AltaSea at the Port of Los Angeles, a nonprofit company focused on the ocean economy, announced Aug. 3 that it has signed a memorandum of understanding with Scripps Institution of Oceanography at the UC San Diego to share resources to support the development of ocean-related projects at both institutions.

AltaSea is building out its 35-acre marine campus in San Pedro under a 50-year lease agreement with the Port of Los Angeles that started in 2017.

The company subleases the property to organizations involved in the blue economy, including Braid Theory Inc.; Blue Robotics Inc.; Holdfast Aquaculture; Montauk Technologies; La Kretz Blue Economy Incubator; Echo Voyager, a division of the Boeing Co.; and the Southern California Marine Institute.

The MOU, signed July 1, will be valid for one year. It will help connect researchers, scientists, students and faculty to AltaSea facilities.

The organization said it will also cooperate with Scripps on the commercialization of research, including providing resources for Scripps’ spin-out companies.

“Before this partnership, a startup company would be essentially on its own and it would, I imagine, use whatever relationship it had to go down to Scripps to make itself available or ask for the availability of working with a Scripps researcher,” said AltaSea Chief Executive Timothy McOsker. “With this partnership … we basically leverage the relationship that a small company or any entity might have with us, and we lend to them the ability to work indirectly through us with Scripps.”

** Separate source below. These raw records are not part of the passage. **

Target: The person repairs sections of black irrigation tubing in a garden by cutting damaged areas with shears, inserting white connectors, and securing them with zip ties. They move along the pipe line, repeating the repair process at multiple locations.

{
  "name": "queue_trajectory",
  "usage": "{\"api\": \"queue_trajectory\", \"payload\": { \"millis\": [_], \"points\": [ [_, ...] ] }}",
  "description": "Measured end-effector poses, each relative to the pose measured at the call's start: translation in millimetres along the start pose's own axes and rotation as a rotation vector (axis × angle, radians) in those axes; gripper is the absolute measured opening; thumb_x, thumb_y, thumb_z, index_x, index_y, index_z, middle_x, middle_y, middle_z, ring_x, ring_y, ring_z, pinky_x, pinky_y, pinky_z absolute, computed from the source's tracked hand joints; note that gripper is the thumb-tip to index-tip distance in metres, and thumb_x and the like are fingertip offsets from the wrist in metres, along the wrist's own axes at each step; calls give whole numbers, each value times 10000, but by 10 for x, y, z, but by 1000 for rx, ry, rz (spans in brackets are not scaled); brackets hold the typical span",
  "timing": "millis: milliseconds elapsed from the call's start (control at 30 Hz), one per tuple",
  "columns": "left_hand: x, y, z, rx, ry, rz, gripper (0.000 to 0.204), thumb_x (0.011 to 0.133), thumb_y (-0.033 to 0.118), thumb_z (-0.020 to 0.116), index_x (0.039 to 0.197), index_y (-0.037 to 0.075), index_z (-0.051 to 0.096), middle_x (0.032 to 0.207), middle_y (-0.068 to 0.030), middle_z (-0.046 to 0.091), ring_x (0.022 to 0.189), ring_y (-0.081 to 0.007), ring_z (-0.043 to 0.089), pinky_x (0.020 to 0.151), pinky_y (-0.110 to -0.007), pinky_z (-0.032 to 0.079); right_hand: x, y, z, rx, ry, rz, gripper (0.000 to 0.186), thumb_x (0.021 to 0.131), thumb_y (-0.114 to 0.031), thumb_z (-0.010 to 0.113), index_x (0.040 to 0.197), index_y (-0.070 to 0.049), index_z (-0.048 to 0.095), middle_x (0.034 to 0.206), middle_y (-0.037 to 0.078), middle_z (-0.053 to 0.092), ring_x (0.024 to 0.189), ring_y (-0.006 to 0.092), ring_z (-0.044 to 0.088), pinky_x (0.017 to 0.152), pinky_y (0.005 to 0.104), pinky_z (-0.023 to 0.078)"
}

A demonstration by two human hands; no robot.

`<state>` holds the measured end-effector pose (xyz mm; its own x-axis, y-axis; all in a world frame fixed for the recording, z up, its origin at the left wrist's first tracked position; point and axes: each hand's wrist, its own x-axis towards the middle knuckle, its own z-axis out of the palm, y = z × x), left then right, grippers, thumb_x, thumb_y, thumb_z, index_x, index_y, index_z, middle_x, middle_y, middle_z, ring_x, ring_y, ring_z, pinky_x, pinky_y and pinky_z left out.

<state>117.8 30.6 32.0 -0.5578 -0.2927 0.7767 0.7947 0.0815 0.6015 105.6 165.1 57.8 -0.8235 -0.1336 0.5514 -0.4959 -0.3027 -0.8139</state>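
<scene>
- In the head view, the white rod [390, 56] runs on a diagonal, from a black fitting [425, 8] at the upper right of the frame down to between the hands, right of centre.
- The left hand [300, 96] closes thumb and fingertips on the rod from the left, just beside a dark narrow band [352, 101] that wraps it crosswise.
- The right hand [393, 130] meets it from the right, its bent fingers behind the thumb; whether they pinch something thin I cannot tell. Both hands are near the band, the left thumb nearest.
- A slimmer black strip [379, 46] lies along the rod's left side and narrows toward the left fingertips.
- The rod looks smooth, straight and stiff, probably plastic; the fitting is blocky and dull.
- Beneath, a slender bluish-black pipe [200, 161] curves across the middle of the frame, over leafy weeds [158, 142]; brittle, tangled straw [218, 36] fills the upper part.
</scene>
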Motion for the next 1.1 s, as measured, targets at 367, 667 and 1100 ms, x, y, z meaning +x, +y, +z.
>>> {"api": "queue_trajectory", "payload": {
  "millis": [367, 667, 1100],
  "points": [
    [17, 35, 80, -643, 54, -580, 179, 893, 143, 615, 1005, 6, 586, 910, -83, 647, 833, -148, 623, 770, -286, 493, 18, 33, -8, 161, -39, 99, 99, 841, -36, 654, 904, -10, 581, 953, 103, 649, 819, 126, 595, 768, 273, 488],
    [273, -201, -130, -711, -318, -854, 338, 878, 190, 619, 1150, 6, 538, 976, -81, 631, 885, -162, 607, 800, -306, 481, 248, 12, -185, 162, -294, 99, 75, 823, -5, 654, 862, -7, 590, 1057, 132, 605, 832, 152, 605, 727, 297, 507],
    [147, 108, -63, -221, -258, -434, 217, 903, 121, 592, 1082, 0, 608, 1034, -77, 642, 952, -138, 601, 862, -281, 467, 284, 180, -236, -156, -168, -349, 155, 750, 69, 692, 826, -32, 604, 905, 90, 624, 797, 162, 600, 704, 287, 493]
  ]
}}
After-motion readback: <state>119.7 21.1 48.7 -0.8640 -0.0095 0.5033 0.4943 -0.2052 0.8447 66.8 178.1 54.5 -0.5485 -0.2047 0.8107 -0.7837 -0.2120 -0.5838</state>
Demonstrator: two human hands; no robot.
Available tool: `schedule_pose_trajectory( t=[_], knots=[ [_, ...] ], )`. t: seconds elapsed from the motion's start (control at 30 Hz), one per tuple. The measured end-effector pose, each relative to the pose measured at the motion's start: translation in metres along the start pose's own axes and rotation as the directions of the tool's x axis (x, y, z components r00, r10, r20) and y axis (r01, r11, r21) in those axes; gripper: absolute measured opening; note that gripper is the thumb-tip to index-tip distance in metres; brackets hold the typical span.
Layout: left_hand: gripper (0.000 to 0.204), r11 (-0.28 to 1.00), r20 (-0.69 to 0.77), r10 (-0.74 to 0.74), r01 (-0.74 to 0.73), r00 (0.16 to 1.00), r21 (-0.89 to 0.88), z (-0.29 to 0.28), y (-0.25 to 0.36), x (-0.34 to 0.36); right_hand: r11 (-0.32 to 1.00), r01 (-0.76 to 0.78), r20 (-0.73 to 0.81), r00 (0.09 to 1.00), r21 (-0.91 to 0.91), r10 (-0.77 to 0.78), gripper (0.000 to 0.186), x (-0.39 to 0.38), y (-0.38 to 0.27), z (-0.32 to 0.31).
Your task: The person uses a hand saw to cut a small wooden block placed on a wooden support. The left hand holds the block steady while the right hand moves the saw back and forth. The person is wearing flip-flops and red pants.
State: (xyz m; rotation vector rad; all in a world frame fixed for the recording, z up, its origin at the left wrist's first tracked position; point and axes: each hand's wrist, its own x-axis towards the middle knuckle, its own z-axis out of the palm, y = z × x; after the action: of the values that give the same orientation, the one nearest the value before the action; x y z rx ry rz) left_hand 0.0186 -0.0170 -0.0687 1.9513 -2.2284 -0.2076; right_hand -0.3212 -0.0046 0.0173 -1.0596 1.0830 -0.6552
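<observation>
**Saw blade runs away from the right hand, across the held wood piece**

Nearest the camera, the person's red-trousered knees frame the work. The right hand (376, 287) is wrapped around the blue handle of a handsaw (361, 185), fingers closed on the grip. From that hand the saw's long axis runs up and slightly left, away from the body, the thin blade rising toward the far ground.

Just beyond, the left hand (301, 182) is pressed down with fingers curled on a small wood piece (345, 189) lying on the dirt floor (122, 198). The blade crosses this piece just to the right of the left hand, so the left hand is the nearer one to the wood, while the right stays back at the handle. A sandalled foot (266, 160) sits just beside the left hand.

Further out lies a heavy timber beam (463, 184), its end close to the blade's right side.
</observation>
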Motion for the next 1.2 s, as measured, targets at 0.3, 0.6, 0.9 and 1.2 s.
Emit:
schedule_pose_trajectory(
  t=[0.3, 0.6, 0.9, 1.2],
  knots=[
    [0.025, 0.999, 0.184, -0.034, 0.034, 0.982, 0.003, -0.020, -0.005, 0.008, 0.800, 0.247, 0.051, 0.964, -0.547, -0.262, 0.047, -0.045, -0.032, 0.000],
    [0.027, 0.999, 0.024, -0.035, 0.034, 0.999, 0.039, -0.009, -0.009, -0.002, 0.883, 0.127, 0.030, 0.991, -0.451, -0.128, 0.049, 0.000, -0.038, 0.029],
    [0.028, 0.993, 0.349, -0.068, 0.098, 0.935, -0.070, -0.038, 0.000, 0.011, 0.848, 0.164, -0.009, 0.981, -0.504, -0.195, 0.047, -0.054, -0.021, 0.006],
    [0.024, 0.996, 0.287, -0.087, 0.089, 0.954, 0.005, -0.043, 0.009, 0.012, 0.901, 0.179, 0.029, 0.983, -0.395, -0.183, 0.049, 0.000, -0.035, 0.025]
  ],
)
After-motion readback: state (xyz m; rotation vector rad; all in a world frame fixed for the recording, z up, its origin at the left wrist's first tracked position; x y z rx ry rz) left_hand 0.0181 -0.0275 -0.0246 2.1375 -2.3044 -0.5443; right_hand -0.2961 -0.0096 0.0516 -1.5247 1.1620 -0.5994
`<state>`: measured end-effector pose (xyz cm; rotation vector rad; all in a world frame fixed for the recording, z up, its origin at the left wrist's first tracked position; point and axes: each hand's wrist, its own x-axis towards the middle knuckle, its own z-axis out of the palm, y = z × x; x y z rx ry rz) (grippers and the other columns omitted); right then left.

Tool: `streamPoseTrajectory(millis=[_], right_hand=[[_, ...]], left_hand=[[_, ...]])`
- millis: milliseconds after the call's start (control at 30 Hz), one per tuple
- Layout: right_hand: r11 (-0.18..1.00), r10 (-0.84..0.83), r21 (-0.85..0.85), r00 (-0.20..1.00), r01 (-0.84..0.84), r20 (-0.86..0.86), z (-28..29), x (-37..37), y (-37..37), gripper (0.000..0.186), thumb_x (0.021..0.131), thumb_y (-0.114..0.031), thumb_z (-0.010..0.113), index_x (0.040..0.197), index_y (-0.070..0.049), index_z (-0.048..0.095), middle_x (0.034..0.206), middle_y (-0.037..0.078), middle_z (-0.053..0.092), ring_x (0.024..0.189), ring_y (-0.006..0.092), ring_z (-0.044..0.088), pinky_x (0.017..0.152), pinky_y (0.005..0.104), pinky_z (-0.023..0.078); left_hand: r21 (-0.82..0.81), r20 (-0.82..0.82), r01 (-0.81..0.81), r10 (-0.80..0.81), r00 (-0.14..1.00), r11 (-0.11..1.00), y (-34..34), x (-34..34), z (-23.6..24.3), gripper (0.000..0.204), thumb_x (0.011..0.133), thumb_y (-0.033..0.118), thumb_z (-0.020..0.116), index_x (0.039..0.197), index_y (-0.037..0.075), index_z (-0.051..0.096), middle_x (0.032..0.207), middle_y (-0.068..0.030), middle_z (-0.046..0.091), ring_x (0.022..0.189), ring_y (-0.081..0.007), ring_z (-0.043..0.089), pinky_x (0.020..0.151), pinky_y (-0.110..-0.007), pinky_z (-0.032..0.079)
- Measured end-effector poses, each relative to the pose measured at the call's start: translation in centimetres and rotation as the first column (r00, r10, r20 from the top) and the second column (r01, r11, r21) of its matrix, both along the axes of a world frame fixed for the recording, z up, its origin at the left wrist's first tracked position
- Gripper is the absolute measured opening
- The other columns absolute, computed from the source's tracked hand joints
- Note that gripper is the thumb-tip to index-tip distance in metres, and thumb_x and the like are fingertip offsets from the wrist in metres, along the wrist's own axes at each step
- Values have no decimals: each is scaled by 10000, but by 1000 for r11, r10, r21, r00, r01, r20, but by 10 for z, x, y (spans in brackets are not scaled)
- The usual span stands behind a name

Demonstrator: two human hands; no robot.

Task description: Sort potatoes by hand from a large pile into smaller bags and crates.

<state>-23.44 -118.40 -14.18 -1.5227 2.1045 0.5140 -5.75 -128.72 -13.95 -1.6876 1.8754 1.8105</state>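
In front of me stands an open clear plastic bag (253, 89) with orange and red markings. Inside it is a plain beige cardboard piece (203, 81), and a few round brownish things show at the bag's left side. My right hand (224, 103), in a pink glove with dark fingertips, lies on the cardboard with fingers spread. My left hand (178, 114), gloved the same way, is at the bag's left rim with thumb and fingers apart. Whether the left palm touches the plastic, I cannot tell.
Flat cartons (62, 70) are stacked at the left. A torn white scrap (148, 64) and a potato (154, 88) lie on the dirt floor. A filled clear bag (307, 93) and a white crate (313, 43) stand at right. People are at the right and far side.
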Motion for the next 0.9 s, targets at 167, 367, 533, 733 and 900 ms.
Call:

The partnership will also help connect AltaSea tenants with Scripps students for internships and professional opportunities.

“Through this partnership with AltaSea, we aim to introduce Scripps students and stakeholders to jobs in the blue economy, where they can apply their scientific expertise to innovative and technology-driven environmental applications and solutions,” Margaret Leinen, vice chancellor for marine sciences at UC San Diego and director of Scripps Institution of Oceanography, said in a statement.